Беременные женщины носят одежду посвободнее, но я для поездки в Бийск из имеющихся у меня вещей надела шикарнейшую. Мне бы, конечно, ее потом, с поезда уже сойдя, но мне, на платформу ступившей, уже не до кофточки будет. По незнакомым улицам иди, Колю ищи  я, Коленька, беременна от тебя. Хорониться от меня на секретных квартирах тебе не пристало! Не застав тебя в редакции, я спрошу у них твой адрес и сражу же по нему отправлюсь.

«Ваш Николай тут не проживает»  не приведи мне услышать с какой-нибудь бабой спутался и твое жилье у нее?!

Я, Коленька, идиота рожу. Сломаюсь, сопьюсь и на последней стадии создания полудурка из ребеночка сделаю.

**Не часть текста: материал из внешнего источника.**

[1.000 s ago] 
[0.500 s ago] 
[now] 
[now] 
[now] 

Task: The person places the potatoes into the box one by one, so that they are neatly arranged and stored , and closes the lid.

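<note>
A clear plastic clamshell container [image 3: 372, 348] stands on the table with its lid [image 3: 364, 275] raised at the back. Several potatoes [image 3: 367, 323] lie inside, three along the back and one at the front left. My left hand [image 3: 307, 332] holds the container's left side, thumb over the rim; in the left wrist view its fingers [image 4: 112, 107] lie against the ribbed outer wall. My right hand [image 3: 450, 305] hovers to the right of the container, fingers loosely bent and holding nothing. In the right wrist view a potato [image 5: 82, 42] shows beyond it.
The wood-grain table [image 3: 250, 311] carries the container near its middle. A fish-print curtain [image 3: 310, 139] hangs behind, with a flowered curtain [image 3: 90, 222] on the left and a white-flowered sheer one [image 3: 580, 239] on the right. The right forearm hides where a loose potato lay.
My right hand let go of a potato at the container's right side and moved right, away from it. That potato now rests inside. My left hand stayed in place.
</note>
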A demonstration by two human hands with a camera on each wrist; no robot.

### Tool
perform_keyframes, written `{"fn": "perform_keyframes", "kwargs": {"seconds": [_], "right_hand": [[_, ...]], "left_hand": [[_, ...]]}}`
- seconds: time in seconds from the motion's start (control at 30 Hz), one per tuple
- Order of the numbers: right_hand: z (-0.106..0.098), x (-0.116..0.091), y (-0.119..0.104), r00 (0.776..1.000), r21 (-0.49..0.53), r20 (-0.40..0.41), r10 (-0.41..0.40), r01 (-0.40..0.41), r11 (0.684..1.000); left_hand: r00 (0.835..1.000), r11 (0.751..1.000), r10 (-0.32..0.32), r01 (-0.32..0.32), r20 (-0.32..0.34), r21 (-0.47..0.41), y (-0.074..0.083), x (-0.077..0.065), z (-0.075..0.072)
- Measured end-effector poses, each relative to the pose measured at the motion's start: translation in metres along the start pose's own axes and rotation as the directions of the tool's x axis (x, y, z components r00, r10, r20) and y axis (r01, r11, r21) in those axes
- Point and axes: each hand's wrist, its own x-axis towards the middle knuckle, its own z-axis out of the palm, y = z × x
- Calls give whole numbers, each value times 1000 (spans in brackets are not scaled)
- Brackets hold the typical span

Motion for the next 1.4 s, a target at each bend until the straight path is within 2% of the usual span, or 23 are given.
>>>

Твоего ребеночка! И умственно плохим я его не стараниями  страданиями я его! В него перельются, образовывающуюся нормальность сожгут, бороться с дебилизмом бесполезно  ребеночек у тебя на всю жизнь изгоем останется. Понимание факта, что ты его папочка, от него заскользит, но я, Коля, ему вдолблю. У тебя есть отец, сегодня мы пойдем к отцу, он от нас запрется, но мы станем звонить, колотить, мы, папа, к тебе! в гробовом молчании ты от нас дверью не отгораживайся! разговаривать не хочешь  не разговаривай, но впусти. Позволь мне твоему восьмилетнему отпрыску штанишки у тебя поменять.

Пролетят годы, и ты, Коля состаришься, загниешь, толковый ребеночек тебе бы опорой, но рожденный мною плечо тебе не подставит. Разбежиться и тебя, древнего старика, плечом в грудь! Захохочет, палец ноги тебе в ноздрю пощекочет, чтобы и ты засмеялся. Поверхностно проведет и вглубь жестоко просунет! Ты, Коленька, бы вопил, ослабевшими руками ногу отодвинуть бы тщился, без боя ты бы не сдался, но отбросив ногу, второй ногой под ребра бы ты получил. И надо тобой бы не весельчак  рассвирепевший зверь над тобой бы стоял. Возражать психическим личностям зачастую самоубийственно.